>>>

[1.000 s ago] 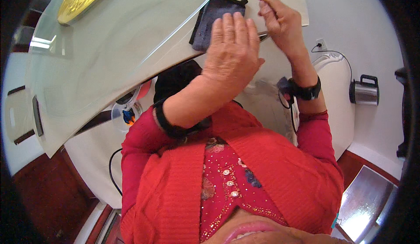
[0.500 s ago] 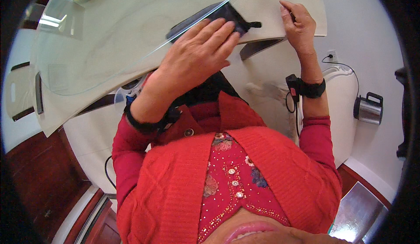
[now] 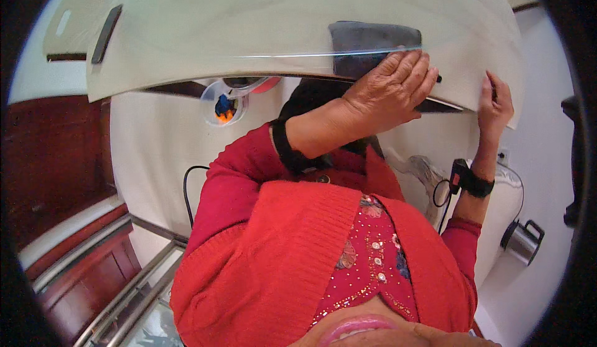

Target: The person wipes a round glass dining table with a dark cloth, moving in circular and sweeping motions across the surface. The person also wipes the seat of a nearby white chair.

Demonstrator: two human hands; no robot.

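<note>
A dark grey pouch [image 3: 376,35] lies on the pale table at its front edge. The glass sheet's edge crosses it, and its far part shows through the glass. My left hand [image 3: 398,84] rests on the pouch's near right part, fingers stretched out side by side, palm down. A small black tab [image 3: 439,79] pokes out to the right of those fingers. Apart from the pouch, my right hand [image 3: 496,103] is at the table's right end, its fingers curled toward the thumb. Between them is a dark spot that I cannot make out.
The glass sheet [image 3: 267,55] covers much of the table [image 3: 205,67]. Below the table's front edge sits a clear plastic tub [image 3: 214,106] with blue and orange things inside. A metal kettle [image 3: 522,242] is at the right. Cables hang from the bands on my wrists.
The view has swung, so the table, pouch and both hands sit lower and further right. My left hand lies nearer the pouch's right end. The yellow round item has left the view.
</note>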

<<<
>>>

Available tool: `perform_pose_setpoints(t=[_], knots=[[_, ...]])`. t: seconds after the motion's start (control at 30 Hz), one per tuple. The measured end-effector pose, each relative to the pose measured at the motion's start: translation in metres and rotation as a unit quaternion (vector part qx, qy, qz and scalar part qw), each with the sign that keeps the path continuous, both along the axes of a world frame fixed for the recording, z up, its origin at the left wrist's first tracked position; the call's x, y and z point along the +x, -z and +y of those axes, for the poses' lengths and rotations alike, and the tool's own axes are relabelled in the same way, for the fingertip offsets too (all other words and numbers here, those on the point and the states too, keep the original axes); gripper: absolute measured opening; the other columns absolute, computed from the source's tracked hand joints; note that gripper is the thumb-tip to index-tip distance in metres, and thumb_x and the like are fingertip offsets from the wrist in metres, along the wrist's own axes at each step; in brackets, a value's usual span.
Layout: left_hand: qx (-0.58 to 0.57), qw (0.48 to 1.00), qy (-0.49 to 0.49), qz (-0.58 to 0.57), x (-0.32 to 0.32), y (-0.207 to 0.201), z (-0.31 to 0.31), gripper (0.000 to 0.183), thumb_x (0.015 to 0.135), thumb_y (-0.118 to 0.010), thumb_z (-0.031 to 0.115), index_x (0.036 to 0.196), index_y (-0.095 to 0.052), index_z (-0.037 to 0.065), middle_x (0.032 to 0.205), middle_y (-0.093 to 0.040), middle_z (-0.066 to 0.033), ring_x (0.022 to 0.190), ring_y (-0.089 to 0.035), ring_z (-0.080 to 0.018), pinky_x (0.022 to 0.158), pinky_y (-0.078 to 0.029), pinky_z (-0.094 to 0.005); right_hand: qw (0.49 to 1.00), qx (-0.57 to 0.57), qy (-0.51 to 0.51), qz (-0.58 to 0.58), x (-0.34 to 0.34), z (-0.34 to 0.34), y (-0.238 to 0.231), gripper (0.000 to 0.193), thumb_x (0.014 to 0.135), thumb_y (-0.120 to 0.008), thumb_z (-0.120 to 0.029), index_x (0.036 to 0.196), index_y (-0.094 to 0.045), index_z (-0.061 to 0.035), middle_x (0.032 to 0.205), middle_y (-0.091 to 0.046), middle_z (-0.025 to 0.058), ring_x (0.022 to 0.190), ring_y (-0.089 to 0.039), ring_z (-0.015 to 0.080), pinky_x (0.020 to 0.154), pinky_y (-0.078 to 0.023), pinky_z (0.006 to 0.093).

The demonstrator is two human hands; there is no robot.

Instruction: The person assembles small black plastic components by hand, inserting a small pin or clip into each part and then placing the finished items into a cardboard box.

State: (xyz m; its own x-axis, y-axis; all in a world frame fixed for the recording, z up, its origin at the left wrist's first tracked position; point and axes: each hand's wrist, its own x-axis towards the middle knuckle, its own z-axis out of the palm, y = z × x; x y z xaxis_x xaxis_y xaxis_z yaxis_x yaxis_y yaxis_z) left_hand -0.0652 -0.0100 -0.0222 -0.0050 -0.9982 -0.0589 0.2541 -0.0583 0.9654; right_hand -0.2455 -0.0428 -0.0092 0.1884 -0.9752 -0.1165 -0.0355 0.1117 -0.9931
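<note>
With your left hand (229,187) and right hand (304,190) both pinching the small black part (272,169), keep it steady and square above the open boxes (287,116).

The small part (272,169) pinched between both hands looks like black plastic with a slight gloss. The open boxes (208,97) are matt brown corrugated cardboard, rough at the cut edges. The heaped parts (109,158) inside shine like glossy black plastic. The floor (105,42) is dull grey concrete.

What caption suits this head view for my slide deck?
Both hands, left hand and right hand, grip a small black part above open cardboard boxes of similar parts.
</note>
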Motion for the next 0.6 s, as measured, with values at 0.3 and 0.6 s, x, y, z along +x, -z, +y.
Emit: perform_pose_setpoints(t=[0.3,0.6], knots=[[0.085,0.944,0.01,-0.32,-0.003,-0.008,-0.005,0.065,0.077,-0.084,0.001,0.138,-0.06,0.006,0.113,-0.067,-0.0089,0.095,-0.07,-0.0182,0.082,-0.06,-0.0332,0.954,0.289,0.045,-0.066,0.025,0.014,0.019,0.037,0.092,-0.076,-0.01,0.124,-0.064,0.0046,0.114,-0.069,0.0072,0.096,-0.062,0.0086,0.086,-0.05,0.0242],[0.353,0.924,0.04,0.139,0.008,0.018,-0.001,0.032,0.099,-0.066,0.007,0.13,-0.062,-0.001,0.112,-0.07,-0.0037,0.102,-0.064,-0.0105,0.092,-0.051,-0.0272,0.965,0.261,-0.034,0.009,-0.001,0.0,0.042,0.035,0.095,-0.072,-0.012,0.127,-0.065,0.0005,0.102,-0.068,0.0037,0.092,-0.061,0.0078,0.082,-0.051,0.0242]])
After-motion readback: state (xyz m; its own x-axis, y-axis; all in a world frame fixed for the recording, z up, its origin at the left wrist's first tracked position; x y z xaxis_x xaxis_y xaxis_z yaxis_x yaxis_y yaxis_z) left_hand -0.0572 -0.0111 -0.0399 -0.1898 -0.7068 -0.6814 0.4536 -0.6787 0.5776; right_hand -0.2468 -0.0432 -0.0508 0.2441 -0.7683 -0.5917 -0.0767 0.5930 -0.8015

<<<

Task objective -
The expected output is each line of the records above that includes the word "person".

Exercise solution -
Target: The person wipes a round glass dining table with a dark cloth, moving in circular and sweeping motions across the surface. The person also wipes the seat of a nearby white chair.
Instruction: The person assembles small black plastic components by hand, inserting a small pin or clip into each part and then placing the finished items into a cardboard box.

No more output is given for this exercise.